THE TASK – Write out every line below again exactly as it stands, skipping each image.

=== GIVEN MATERIAL ===

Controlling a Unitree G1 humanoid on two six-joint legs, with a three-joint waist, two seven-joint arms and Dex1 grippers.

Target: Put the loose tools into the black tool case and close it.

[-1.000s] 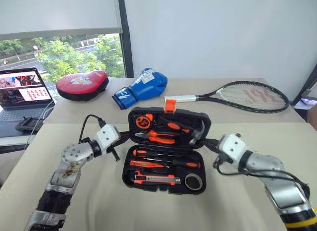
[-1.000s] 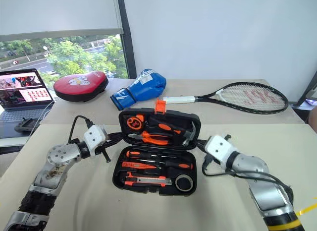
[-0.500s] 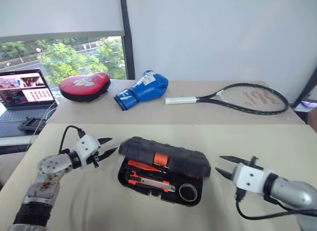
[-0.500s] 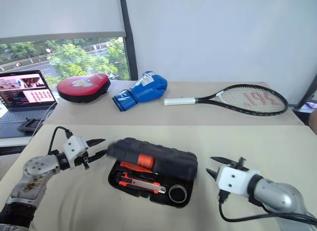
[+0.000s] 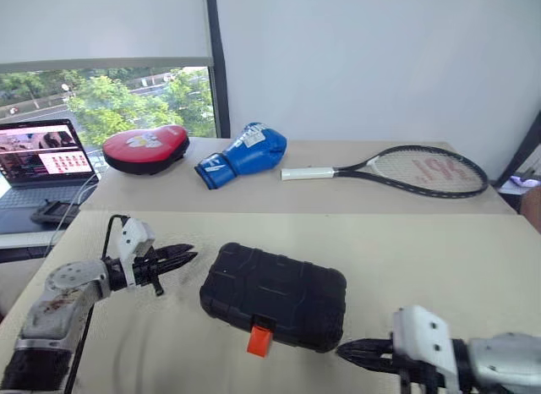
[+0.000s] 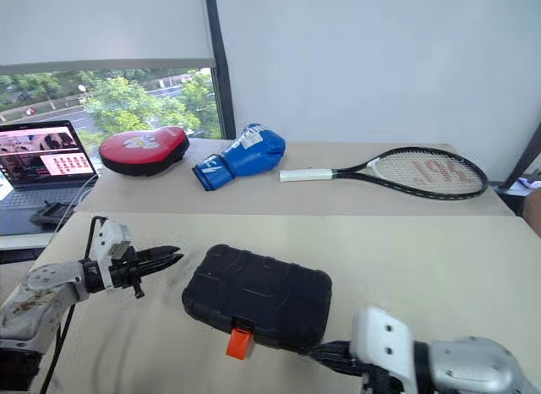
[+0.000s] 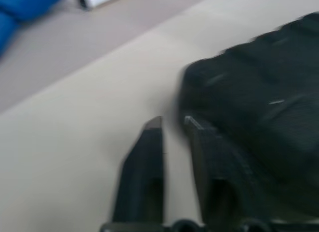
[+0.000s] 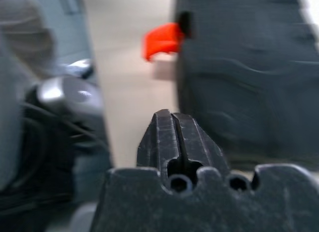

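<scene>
Lay shut, black tool case (image 5: pixel 274 287), long axis L–R between both grippers; orange latch (image 5: pixel 259 341) faced near edge, nearer R gripper (image 5: pixel 345 352). L gripper (image 5: pixel 189 256) & R pinched together, empty.

Left arm reaching in from lower left of the head view, left gripper (image 5: pixel 188 255) pointing right, roughly level, fingers nearly together. Right arm low at bottom right, right gripper (image 5: pixel 345 352) aimed left, fingers (image 8: pixel 179 137) pressed together, nothing held in either.
</scene>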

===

ANSWER SECTION –
Controlling a Unitree G1 humanoid on two six-joint legs, with a three-joint waist, two seven-joint arms and Dex1 grippers.

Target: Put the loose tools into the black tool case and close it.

[-1.000s] 
[-1.000s] 
[-0.500s] 
[-0.500s] 
[+0.000s] 
[+0.000s] 
[+0.000s] 
[+0.000s] 

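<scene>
Lay shut, black tool case (image 5: pixel 274 287), long axis L–R between both grippers; orange latch (image 5: pixel 259 341) faced near edge, nearer R gripper (image 5: pixel 345 352). L gripper (image 5: pixel 189 256) & R pinched together, empty.

Left arm reaching in from lower left of the head view, left gripper (image 5: pixel 188 255) pointing right, roughly level, fingers nearly together. Right arm low at bottom right, right gripper (image 5: pixel 345 352) aimed left, fingers (image 8: pixel 179 137) pressed together, nothing held in either.
</scene>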

The exercise is complete.